From then on, thunder and lightning will be a little less terrifying. Now there is a story to help make sense of it. Storms are a sign of Father Sky’s anger. What do we do? We try to appease this force–to make amends. We honor the deity by singing and dancing. We sacrifice. Now we have myths and rituals. In short, we have a religion.

That’s why so many prehistoric people, who had no contact with one another, came to believe in primordial giants, and we are still not that far removed from this impulse. For example, why do we still name hurricanes? Sometimes, it’s just easier for us to handle nature if we make it a little more human. As neurologists point out, we are hardwired to pick up on patterns in the environment and attribute human-like qualities and intentions to them. Philosophers and psychologists call this penchant for projecting anthropomorphic agency a theory of mind. English teachers call it personification, an imaginative, poetic skill.
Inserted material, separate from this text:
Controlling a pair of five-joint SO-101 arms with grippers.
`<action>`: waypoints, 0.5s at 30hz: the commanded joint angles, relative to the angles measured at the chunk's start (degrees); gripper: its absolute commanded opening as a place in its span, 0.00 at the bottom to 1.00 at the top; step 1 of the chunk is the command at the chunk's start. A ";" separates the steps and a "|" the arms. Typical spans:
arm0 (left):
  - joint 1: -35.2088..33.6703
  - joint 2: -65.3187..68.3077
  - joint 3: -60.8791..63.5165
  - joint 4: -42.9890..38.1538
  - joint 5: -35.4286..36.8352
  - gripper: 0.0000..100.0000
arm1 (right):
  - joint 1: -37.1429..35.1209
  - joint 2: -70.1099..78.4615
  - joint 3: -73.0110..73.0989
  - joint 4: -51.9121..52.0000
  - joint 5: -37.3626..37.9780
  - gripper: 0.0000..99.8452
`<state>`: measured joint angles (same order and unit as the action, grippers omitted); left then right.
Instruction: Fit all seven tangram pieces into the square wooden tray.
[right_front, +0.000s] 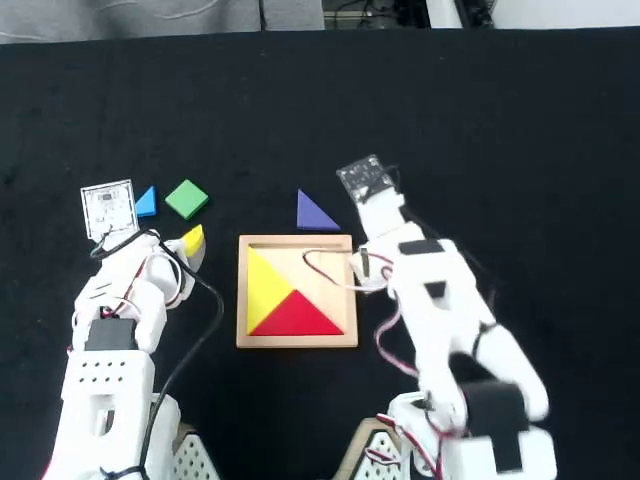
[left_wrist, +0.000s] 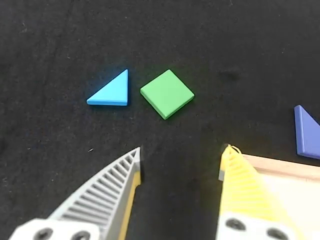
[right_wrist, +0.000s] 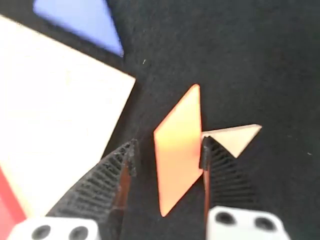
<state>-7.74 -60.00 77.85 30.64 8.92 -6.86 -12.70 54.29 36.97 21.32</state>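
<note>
The left arm (right_front: 110, 340) rises from the lower left of the overhead frame. The left claw (left_wrist: 182, 150) is spread wide, one finger grey, one yellow. The right arm (right_front: 440, 330) rises from the lower right, leaning toward centre. The right claw (right_wrist: 168, 145) is parted.

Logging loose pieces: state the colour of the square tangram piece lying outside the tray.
The square piece is green, clearest in the left wrist view.

No legible txt, nos. or signs for you here. The white board (right_front: 108, 208) atop the left arm (right_front: 118, 310), toward the table's (right_front: 520, 120) left edge, & the grey board (right_front: 364, 178) atop the right arm (right_front: 440, 300) carry tiny dark marks, too small to read. The wooden tray (right_front: 297, 342) at mid-table shows you plain wood.
</note>
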 joint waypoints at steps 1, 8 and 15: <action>-0.40 -1.05 -0.84 -1.14 0.44 0.25 | -0.79 3.38 -6.73 3.69 1.58 0.19; -0.31 -1.05 -0.92 -1.49 0.44 0.25 | -0.79 0.57 -6.29 4.66 1.67 0.15; -0.31 -1.05 -0.92 -1.49 0.44 0.25 | -1.67 -12.88 1.54 4.57 1.67 0.21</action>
<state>-7.74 -60.00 77.85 30.37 8.92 -7.30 -19.91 54.81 41.36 22.55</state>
This is why dismissive, condescending attitudes toward myth-making frustrate me. The metaphoric-mythic instinct has been, and still is, a tremendous boon to our own self-understanding, without which science, as we know it, probably wouldn’t have evolved. I came to this conclusion while pondering a profound historical fact: no culture in human history ever made the intellectual leap to objective theories first. Human beings start to know the unknown by projecting what they’re already familiar with onto it.
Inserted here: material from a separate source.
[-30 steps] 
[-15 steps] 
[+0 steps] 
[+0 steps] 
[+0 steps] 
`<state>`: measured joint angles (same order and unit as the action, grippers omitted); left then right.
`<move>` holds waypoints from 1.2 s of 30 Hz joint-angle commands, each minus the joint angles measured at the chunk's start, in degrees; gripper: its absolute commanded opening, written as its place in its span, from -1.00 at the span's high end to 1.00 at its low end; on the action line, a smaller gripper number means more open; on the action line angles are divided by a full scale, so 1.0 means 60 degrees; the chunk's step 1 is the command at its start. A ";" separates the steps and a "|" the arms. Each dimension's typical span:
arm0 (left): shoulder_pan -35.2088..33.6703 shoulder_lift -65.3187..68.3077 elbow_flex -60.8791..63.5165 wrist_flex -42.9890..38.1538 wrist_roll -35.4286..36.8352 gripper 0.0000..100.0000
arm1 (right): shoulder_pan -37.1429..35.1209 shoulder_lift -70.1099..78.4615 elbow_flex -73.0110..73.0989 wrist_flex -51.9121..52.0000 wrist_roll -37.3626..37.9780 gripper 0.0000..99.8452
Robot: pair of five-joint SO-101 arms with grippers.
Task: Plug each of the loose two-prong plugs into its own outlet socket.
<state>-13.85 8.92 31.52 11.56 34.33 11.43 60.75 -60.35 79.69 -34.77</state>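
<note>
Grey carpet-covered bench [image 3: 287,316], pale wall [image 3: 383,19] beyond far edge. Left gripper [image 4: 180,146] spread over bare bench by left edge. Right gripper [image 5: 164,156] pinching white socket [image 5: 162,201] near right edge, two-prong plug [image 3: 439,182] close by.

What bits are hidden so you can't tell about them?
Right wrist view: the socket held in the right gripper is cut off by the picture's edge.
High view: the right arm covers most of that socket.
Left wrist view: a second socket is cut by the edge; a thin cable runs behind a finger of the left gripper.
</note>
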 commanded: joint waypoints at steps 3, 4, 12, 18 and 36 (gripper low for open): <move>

It’s an a priori instinct. We can’t help it.

Modern science helps make us more conscious of this tendency. The scientific method gives us a way of testing our imaginative leaps—our deeply held intuitions about how the world works—so we can come up with more reliable and practical explanations. The mythological method, in turn, reminds us to be critical of any theory which claims to have achieved pure, unassailable objectivity—to have removed, once and for all, the tendency to unconsciously impose our own assumptions and biases on the interpretation of facts. The ability to do that is just as much a myth as the ‘myths’ such claims supposedly debunk. I’ll paraphrase William James here: The truth is always more complex and complicated than the theories which aim to capture it. Just study the history of modern science—the evolution of theories and paradigms over the last 350 years especially—to see evidence for the asymmetrical relationship between beliefs, justifications, and the ever-elusive Truth.

Laid-back, self-aware scientists have no problem admitting the limitations built into the empirical method itself: Scientific conclusions are implicitly provisional. A theory is true for now. The beauty and power of science hinges upon this point—the self-correcting mechanism, the openness to other possibilities. Otherwise, it’s no longer the scientific method at work. It’s politicized dogma peddling. It’s blind mythologizing.
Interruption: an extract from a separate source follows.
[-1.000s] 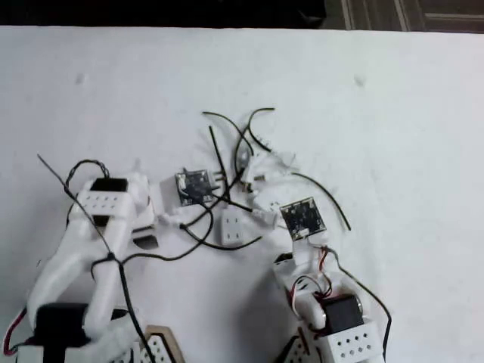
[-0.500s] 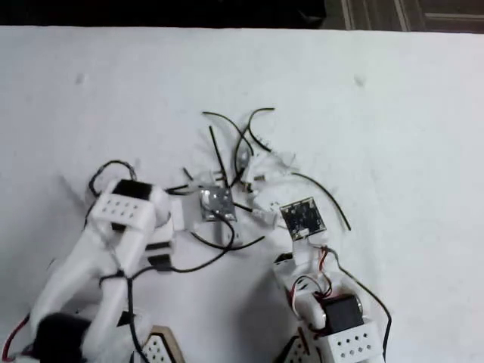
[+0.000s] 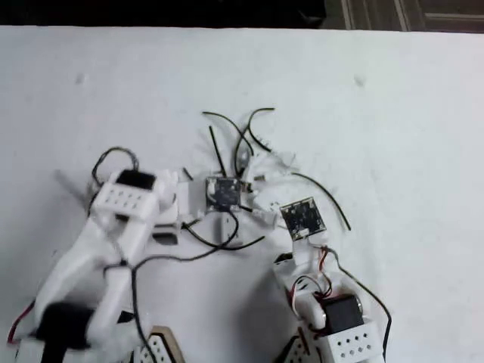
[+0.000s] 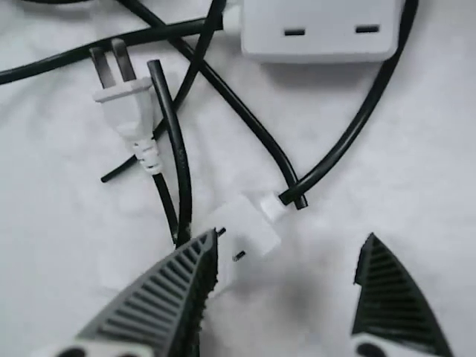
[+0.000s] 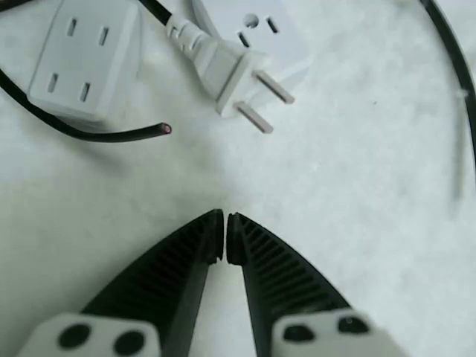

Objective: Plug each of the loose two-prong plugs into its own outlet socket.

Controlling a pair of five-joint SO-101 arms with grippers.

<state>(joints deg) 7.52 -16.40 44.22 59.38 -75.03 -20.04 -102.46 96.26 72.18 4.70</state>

The recent research into the neurology and psychology of myth-making is fascinating. It enhances our understanding of what a myth is: a story imbued with such emotional power and resonance that how it actually lines up with reality is often an afterthought. But what’s equally fascinating to me, is the mythologizing which still informs our science-making.

I think it’s, of course, dangerous to believe blindly in myths, to accredit stories without testing them against experience and empirical evidence. I also believe it’s dangerous to behold scientific theories as somehow above and beyond the mythological instinct. Like the interconnected swirl of the yin-yang, science and myth need each other, and that relationship should be as balanced and transparent as possible.

Uroboros. A universal symbol of balance and immortality.

Uroboros. A universal symbol of balance and immortality.